■ **Task requirements**: Each of the entries should be retyped precisely as it appears.

■ **Provided data**:

# # # # #

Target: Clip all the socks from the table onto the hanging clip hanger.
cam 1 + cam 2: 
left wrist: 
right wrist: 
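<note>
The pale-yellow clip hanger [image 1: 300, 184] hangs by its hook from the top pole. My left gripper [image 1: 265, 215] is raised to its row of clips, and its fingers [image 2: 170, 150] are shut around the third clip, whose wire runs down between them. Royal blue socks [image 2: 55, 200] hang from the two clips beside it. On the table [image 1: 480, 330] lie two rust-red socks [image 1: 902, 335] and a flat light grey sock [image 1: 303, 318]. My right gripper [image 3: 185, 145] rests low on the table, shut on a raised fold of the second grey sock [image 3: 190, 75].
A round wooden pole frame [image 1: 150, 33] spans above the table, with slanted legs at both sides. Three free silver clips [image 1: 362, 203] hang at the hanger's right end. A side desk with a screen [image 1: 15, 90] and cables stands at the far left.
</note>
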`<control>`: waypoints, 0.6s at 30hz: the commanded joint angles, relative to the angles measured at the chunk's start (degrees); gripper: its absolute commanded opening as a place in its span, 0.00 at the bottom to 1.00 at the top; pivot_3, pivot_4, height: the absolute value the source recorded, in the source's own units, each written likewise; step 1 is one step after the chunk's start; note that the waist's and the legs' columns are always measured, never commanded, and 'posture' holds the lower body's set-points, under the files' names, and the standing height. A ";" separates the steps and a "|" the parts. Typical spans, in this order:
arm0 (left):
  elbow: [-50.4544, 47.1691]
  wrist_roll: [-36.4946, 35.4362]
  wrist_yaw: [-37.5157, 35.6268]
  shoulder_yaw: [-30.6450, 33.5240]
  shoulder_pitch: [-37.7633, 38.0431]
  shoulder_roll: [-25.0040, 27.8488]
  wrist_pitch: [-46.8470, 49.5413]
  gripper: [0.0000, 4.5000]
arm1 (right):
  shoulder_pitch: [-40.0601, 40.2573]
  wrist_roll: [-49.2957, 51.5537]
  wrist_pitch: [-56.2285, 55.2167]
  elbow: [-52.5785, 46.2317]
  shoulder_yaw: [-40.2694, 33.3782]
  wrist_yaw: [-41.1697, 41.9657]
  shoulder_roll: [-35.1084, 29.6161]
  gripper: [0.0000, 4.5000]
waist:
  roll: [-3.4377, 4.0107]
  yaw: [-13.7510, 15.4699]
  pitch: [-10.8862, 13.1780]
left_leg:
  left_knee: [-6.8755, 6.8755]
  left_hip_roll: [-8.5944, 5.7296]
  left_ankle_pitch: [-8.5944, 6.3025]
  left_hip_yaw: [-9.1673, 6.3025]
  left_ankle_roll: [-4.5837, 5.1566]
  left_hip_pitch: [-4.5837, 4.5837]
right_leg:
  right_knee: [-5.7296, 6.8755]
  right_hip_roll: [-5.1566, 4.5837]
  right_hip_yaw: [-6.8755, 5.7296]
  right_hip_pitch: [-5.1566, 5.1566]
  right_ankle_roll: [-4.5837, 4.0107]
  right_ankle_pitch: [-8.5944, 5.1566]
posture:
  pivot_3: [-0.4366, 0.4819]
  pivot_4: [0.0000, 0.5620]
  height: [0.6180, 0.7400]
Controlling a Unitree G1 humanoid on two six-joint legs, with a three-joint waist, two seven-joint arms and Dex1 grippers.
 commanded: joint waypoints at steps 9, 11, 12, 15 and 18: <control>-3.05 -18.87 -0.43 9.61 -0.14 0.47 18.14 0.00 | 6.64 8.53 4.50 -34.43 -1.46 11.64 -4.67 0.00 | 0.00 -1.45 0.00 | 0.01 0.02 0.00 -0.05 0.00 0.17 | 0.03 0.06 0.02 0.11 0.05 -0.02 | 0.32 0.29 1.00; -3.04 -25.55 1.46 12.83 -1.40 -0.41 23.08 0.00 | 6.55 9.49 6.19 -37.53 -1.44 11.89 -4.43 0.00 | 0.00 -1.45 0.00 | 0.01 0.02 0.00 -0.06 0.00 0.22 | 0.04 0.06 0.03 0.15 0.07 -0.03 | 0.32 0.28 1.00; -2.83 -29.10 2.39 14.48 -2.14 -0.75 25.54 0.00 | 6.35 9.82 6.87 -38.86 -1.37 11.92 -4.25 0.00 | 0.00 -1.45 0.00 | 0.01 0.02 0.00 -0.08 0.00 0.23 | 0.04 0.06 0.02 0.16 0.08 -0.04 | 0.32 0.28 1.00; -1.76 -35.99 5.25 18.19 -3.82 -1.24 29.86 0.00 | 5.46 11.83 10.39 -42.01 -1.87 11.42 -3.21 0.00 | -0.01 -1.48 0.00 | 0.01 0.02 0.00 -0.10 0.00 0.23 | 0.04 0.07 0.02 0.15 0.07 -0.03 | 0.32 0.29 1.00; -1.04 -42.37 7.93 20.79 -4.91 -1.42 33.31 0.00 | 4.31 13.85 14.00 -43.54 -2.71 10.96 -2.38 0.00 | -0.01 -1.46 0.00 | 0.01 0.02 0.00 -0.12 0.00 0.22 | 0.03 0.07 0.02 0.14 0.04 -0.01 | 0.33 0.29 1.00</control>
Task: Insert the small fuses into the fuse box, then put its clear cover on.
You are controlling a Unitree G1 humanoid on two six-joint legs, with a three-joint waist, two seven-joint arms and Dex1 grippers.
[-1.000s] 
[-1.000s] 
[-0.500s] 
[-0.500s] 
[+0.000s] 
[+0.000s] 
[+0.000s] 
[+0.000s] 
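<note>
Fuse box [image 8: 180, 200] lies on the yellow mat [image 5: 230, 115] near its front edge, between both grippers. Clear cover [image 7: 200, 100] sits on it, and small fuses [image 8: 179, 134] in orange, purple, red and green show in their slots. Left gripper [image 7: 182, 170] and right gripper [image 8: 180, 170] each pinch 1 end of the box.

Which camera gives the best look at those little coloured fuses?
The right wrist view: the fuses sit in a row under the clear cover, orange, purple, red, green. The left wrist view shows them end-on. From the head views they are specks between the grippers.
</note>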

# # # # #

■ **Response to this exercise**:
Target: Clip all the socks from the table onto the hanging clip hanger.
cam 1 + cam 2: 
left wrist: 
right wrist: 
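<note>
The pale-yellow clip hanger [image 1: 300, 184] hangs by its hook from the top pole. My left gripper [image 1: 265, 215] is raised to its row of clips, and its fingers [image 2: 170, 150] are shut around the third clip, whose wire runs down between them. Royal blue socks [image 2: 55, 200] hang from the two clips beside it. On the table [image 1: 480, 330] lie two rust-red socks [image 1: 902, 335] and a flat light grey sock [image 1: 303, 318]. My right gripper [image 3: 185, 145] rests low on the table, shut on a raised fold of the second grey sock [image 3: 190, 75].
A round wooden pole frame [image 1: 150, 33] spans above the table, with slanted legs at both sides. Three free silver clips [image 1: 362, 203] hang at the hanger's right end. A side desk with a screen [image 1: 15, 90] and cables stands at the far left.
</note>
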`<control>`: waypoints, 0.6s at 30hz: the commanded joint angles, relative to the angles measured at the chunk's start (degrees); gripper: its absolute commanded opening as a place in its span, 0.00 at the bottom to 1.00 at the top; pivot_3, pivot_4, height: the absolute value the source recorded, in the source's own units, each written likewise; step 1 is one step after the chunk's start; note that the waist's and the legs' columns are always measured, never commanded, and 'posture' holds the lower body's set-points, under the files' names, and the standing height. A ";" separates the steps and a "|" the parts. Typical spans, in this order:
arm0 (left):
  elbow: [-50.4544, 47.1691]
  wrist_roll: [-36.4946, 35.4362]
  wrist_yaw: [-37.5157, 35.6268]
  shoulder_yaw: [-30.6450, 33.5240]
  shoulder_pitch: [-37.7633, 38.0431]
  shoulder_roll: [-25.0040, 27.8488]
  wrist_pitch: [-46.8470, 49.5413]
  gripper: [0.0000, 4.5000]
arm1 (right):
  shoulder_pitch: [-40.0601, 40.2573]
  wrist_roll: [-49.2957, 51.5537]
  wrist_pitch: [-56.2285, 55.2167]
  elbow: [-52.5785, 46.2317]
  shoulder_yaw: [-40.2694, 33.3782]
  wrist_yaw: [-41.1697, 41.9657]
  shoulder_roll: [-35.1084, 29.6161]
  gripper: [0.0000, 4.5000]
waist:
  roll: [-3.4377, 4.0107]
  yaw: [-13.7510, 15.4699]
  pitch: [-10.8862, 13.1780]
left_leg:
  left_knee: [-6.8755, 6.8755]
  left_hip_roll: [-8.5944, 5.7296]
  left_ankle_pitch: [-8.5944, 6.3025]
  left_hip_yaw: [-9.1673, 6.3025]
  left_ankle_roll: [-4.5837, 5.1566]
  left_hip_pitch: [-4.5837, 4.5837]
right_leg:
  right_knee: [-5.7296, 6.8755]
  right_hip_roll: [-5.1566, 4.5837]
  right_hip_yaw: [-6.8755, 5.7296]
  right_hip_pitch: [-5.1566, 5.1566]
  right_ankle_roll: [-4.5837, 4.0107]
  right_ankle_pitch: [-8.5944, 5.1566]
posture:
  pivot_3: [-0.4366, 0.4819]
  pivot_4: [0.0000, 0.5620]
  height: [0.6180, 0.7400]
Controlling a Unitree G1 humanoid on two six-joint legs, with a three-joint waist, two seven-joint arms and Dex1 grippers.
 commanded: joint waypoints at steps 9, 11, 12, 15 and 18: <control>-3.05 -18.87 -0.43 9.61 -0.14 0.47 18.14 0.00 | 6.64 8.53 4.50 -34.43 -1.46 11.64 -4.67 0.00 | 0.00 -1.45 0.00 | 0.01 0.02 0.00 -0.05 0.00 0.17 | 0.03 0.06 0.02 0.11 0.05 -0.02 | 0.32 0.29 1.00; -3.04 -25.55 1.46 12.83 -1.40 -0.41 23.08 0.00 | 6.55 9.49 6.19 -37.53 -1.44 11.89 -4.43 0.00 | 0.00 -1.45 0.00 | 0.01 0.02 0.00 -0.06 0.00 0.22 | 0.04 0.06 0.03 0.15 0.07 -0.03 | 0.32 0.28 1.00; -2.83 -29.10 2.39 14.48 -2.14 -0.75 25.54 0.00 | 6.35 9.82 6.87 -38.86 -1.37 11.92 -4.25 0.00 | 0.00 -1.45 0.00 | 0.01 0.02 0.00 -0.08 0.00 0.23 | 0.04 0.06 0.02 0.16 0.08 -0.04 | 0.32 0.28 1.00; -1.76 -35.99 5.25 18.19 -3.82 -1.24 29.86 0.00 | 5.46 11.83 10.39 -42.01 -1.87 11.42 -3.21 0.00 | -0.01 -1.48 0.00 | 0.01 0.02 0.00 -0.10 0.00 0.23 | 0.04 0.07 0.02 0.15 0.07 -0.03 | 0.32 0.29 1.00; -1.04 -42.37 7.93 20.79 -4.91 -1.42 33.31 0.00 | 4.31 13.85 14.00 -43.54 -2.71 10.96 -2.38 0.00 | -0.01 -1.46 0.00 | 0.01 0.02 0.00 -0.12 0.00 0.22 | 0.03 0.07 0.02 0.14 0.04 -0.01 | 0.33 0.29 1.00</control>
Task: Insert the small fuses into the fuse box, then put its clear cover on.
You are controlling a Unitree G1 humanoid on two six-joint legs, with a three-joint waist, two seven-joint arms and Dex1 grippers.
[-1.000s] 
[-1.000s] 
[-0.500s] 
[-0.500s] 
[+0.000s] 
[+0.000s] 
[+0.000s] 
[+0.000s] 
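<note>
Fuse box [image 8: 180, 200] lies on the yellow mat [image 5: 230, 115] near its front edge, between both grippers. Clear cover [image 7: 200, 100] sits on it, and small fuses [image 8: 179, 134] in orange, purple, red and green show in their slots. Left gripper [image 7: 182, 170] and right gripper [image 8: 180, 170] each pinch 1 end of the box.

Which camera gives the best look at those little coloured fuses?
The right wrist view: the fuses sit in a row under the clear cover, orange, purple, red, green. The left wrist view shows them end-on. From the head views they are specks between the grippers.
</note>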

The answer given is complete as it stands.